PROBLEM REQUIREMENTS
Repeat the lines of the data that follow, please, starting at the first and stopping after the one with "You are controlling".

DATA EXCERPT
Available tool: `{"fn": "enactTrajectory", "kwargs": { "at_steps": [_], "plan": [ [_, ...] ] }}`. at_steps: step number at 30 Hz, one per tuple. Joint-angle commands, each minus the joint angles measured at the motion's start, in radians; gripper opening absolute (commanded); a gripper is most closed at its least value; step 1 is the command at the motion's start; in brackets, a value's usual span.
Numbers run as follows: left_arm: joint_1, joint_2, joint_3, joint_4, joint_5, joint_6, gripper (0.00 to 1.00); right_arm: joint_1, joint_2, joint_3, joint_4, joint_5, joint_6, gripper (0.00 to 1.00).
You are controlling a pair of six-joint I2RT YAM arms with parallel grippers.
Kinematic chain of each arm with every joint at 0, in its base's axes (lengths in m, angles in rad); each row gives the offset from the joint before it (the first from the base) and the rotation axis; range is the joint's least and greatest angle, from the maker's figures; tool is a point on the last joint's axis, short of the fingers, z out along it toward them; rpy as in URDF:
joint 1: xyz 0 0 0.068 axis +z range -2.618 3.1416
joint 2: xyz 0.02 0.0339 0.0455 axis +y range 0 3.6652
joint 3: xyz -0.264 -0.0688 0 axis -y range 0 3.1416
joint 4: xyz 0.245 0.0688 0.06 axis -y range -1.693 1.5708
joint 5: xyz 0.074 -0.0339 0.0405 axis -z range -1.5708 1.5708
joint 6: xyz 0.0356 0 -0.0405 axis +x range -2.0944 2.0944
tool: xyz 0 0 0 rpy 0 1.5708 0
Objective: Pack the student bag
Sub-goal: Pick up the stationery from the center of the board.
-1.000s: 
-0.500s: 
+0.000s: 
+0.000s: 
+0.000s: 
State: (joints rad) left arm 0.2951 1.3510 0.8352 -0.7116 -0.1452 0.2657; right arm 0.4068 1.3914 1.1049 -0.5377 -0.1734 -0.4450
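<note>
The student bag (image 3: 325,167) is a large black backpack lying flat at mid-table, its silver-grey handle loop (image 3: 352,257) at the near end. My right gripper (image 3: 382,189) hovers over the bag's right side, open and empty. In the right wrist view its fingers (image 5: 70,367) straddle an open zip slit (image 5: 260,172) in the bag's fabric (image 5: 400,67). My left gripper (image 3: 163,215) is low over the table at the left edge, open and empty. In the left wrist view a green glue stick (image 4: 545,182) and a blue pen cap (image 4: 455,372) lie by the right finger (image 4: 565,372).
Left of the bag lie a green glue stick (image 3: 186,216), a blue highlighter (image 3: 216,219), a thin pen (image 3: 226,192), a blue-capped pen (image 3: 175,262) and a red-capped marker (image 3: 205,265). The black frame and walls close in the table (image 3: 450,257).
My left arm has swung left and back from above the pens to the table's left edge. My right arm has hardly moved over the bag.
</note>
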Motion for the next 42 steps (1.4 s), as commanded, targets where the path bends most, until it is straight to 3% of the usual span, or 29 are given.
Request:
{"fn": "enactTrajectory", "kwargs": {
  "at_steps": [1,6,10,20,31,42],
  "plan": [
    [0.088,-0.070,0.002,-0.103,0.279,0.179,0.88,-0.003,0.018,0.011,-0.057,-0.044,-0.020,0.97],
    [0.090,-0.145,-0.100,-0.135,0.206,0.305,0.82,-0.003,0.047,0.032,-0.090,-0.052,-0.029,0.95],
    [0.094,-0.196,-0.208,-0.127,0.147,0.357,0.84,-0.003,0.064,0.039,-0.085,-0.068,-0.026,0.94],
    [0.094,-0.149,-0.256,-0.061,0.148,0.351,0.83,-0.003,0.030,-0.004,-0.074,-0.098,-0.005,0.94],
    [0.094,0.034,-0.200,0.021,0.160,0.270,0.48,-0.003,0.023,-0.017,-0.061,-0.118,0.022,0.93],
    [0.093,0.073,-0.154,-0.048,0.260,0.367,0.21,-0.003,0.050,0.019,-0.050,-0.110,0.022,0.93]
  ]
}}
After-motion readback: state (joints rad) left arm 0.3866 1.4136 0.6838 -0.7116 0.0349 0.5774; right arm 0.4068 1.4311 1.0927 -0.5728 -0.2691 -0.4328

YOUR SOLUTION
Available tool: `{"fn": "enactTrajectory", "kwargs": { "at_steps": [_], "plan": [ [_, ...] ] }}`. at_steps: step number at 30 Hz, one per tuple. Joint-angle commands, each minus the joint angles measured at the motion's start, in radians; gripper opening absolute (commanded); a gripper is most closed at its least value; step 1 is the command at the motion's start; in brackets, a value's usual span.
Numbers run as follows: left_arm: joint_1, joint_2, joint_3, joint_4, joint_5, joint_6, gripper (0.00 to 1.00); right_arm: joint_1, joint_2, joint_3, joint_4, joint_5, joint_6, gripper (0.00 to 1.00).
You are controlling a pair of six-joint I2RT YAM arms with parallel grippers.

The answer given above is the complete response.